→ **Problem to work on**:
Give back the full listing exactly as written.
Raw data: Begin
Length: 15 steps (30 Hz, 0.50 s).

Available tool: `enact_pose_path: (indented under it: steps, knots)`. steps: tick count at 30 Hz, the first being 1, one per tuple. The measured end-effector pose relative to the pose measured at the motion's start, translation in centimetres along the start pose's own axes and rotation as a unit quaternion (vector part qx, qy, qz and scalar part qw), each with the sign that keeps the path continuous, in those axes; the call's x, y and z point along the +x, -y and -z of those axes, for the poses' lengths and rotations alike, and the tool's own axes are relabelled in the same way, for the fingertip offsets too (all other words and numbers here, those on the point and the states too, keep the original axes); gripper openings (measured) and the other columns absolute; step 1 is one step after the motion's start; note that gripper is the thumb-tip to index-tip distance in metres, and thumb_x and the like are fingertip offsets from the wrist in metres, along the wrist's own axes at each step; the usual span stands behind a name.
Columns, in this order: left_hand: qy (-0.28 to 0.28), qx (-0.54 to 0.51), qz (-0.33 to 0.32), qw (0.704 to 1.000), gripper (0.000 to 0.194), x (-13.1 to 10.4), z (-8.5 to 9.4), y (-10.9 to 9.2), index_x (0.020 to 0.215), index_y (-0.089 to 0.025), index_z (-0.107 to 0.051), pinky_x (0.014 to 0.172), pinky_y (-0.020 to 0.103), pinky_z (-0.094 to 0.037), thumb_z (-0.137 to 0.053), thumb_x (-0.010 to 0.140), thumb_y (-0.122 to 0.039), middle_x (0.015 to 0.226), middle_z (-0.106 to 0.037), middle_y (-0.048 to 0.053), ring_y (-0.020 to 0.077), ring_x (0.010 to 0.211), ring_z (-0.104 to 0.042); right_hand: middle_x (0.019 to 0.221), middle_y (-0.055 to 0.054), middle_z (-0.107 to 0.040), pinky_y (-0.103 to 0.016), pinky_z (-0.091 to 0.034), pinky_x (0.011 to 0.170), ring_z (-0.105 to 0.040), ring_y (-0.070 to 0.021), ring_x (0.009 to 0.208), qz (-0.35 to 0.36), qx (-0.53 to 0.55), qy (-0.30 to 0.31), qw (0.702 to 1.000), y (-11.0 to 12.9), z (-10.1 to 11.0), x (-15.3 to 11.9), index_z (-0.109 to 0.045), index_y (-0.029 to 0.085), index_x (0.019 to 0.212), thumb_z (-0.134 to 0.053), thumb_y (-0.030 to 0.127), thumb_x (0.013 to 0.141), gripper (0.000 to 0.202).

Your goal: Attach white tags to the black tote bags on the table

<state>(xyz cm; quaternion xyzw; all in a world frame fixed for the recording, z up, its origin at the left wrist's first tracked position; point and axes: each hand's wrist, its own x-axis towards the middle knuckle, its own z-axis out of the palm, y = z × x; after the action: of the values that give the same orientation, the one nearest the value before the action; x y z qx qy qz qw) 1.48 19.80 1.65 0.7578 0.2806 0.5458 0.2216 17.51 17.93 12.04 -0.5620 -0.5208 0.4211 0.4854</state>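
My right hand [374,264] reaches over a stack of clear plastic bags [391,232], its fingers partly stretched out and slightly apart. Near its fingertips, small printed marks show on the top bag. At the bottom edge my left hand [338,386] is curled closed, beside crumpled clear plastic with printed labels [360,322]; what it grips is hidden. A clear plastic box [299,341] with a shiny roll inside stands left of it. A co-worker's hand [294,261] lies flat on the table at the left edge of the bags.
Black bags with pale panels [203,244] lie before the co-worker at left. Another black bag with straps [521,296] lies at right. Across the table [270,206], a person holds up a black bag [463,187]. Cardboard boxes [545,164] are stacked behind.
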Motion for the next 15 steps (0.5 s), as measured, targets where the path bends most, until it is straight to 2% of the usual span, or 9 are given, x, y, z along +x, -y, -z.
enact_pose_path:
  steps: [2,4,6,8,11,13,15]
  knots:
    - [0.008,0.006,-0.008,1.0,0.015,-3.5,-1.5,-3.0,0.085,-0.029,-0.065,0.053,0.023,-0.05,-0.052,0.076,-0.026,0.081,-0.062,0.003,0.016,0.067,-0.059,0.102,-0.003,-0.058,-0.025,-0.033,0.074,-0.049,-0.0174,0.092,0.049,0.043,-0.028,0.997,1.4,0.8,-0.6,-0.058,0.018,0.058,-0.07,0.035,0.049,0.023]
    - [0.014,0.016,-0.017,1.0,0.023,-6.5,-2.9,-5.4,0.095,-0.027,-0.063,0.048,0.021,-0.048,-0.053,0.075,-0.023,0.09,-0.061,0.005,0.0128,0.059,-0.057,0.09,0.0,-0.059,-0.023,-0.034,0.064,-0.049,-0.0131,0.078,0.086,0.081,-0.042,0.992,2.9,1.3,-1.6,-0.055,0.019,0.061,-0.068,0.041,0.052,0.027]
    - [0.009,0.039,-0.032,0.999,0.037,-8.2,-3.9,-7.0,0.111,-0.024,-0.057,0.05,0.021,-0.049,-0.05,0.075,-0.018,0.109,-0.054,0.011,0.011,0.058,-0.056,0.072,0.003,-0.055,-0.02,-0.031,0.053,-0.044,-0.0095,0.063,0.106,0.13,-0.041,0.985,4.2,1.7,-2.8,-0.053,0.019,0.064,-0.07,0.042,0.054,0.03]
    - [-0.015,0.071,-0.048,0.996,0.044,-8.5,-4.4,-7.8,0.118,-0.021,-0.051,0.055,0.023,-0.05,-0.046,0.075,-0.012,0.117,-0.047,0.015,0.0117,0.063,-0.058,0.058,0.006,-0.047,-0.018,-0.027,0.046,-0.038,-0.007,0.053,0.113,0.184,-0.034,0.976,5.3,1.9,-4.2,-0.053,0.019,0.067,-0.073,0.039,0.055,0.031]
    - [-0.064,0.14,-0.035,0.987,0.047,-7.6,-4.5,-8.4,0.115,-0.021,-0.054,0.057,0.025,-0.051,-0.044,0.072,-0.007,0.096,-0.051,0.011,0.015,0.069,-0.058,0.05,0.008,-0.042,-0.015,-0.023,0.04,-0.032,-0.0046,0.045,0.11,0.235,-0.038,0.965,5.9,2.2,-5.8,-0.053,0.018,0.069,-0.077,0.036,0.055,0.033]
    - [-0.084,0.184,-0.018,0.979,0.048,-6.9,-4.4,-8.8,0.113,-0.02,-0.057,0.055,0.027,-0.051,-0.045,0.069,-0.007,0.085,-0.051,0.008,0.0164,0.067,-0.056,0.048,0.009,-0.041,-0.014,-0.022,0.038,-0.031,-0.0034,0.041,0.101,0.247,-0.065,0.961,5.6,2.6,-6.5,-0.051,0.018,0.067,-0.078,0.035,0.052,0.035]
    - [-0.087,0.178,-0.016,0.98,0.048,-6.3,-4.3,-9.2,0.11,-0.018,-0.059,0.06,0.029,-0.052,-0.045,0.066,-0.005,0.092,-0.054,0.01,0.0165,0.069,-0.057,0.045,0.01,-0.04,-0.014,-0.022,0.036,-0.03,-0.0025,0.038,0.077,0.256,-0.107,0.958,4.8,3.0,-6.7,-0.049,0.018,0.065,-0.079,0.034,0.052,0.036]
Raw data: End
→ **Solution below**:
Length: 15 steps (30 Hz, 0.50 s).

Available tool: `enact_pose_path: (indented under it: steps, knots)`. steps: tick count at 30 Hz, the first being 1, one per tuple. The measured end-effector pose relative to the pose measured at the motion's start, translation in centimetres along the start pose's own axes and rotation as a unit quaternion (vector part qx, qy, qz and scalar part qw), each with the sign that keeps the path continuous, in those axes; the call's x, y and z point along the +x, -y and -z of those axes, for the poses' lengths and rotations alike, and the tool's own axes are relabelled in the same way, for the fingertip offsets too (all other words and numbers here, those on the point and the states too, keep the original axes); gripper openings (measured) and the other columns absolute; step 1 is one step after the motion's start; note that gripper is the thumb-tip to index-tip distance in metres, and thumb_x and the like are fingertip offsets from the wrist in metres, along the wrist's own axes at each step; the usual span stands behind a name.
Columns, in this order: left_hand: qy (-0.28 to 0.28), qx (-0.54 to 0.51), qz (-0.33 to 0.32), qw (0.704 to 1.000), gripper (0.000 to 0.194), x (-13.1 to 10.4), z (-8.5 to 9.4), y (-10.9 to 9.2), index_x (0.020 to 0.215), index_y (-0.089 to 0.025), index_z (-0.107 to 0.051), pinky_x (0.014 to 0.172), pinky_y (-0.020 to 0.103), pinky_z (-0.094 to 0.037), thumb_z (-0.137 to 0.053), thumb_x (-0.010 to 0.140), thumb_y (-0.122 to 0.039), middle_x (0.015 to 0.226), middle_z (-0.106 to 0.037), middle_y (-0.048 to 0.053), ring_y (-0.020 to 0.077), ring_x (0.010 to 0.211), ring_z (-0.104 to 0.042); right_hand: middle_x (0.019 to 0.221), middle_y (-0.055 to 0.054), middle_z (-0.107 to 0.040), pinky_y (-0.103 to 0.016), pinky_z (-0.091 to 0.034), pinky_x (0.011 to 0.170), ring_z (-0.105 to 0.040), ring_y (-0.070 to 0.021), ring_x (0.009 to 0.208), qz (-0.35 to 0.36), qx (-0.53 to 0.55), qy (-0.30 to 0.31), qw (0.702 to 1.000), y (-11.0 to 12.9), z (-10.1 to 11.0), x (-15.3 to 11.9), index_z (-0.109 to 0.045), index_y (-0.029 to 0.085), index_x (0.019 to 0.212), thumb_z (-0.134 to 0.053), thumb_y (-0.030 to 0.127), thumb_x (0.013 to 0.141), gripper (0.000 to 0.202).

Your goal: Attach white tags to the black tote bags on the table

<state>(xyz cm; quaternion xyzw; all in a world frame fixed for the recording, z up, its origin at the left wrist's first tracked position; point and axes: each hand's wrist, its own x-axis towards the middle knuckle, its own z-axis out of the palm, y = z × x; after the action: of the values that give the same orientation, the one nearest the value before the action; x y z qx qy qz qw) 1.48 19.80 1.65 0.7578 0.2806 0.5458 0.2216 17.51 17.93 12.04 -0.5620 -0.5208 0.4211 0.4854</state>
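My right hand [374,264] reaches over a stack of clear plastic bags [391,232], its fingers partly stretched out and slightly apart. Near its fingertips, small printed marks show on the top bag. At the bottom edge my left hand [338,386] is curled closed, beside crumpled clear plastic with printed labels [360,322]; what it grips is hidden. A clear plastic box [299,341] with a shiny roll inside stands left of it. A co-worker's hand [294,261] lies flat on the table at the left edge of the bags.
Black bags with pale panels [203,244] lie before the co-worker at left. Another black bag with straps [521,296] lies at right. Across the table [270,206], a person holds up a black bag [463,187]. Cardboard boxes [545,164] are stacked behind.
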Motion for the next 15 steps (0.5 s), as measured, targets where the path bends most, until it is straight to 2% of the usual span, or 9 are given, x, y, z along +x, -y, -z.
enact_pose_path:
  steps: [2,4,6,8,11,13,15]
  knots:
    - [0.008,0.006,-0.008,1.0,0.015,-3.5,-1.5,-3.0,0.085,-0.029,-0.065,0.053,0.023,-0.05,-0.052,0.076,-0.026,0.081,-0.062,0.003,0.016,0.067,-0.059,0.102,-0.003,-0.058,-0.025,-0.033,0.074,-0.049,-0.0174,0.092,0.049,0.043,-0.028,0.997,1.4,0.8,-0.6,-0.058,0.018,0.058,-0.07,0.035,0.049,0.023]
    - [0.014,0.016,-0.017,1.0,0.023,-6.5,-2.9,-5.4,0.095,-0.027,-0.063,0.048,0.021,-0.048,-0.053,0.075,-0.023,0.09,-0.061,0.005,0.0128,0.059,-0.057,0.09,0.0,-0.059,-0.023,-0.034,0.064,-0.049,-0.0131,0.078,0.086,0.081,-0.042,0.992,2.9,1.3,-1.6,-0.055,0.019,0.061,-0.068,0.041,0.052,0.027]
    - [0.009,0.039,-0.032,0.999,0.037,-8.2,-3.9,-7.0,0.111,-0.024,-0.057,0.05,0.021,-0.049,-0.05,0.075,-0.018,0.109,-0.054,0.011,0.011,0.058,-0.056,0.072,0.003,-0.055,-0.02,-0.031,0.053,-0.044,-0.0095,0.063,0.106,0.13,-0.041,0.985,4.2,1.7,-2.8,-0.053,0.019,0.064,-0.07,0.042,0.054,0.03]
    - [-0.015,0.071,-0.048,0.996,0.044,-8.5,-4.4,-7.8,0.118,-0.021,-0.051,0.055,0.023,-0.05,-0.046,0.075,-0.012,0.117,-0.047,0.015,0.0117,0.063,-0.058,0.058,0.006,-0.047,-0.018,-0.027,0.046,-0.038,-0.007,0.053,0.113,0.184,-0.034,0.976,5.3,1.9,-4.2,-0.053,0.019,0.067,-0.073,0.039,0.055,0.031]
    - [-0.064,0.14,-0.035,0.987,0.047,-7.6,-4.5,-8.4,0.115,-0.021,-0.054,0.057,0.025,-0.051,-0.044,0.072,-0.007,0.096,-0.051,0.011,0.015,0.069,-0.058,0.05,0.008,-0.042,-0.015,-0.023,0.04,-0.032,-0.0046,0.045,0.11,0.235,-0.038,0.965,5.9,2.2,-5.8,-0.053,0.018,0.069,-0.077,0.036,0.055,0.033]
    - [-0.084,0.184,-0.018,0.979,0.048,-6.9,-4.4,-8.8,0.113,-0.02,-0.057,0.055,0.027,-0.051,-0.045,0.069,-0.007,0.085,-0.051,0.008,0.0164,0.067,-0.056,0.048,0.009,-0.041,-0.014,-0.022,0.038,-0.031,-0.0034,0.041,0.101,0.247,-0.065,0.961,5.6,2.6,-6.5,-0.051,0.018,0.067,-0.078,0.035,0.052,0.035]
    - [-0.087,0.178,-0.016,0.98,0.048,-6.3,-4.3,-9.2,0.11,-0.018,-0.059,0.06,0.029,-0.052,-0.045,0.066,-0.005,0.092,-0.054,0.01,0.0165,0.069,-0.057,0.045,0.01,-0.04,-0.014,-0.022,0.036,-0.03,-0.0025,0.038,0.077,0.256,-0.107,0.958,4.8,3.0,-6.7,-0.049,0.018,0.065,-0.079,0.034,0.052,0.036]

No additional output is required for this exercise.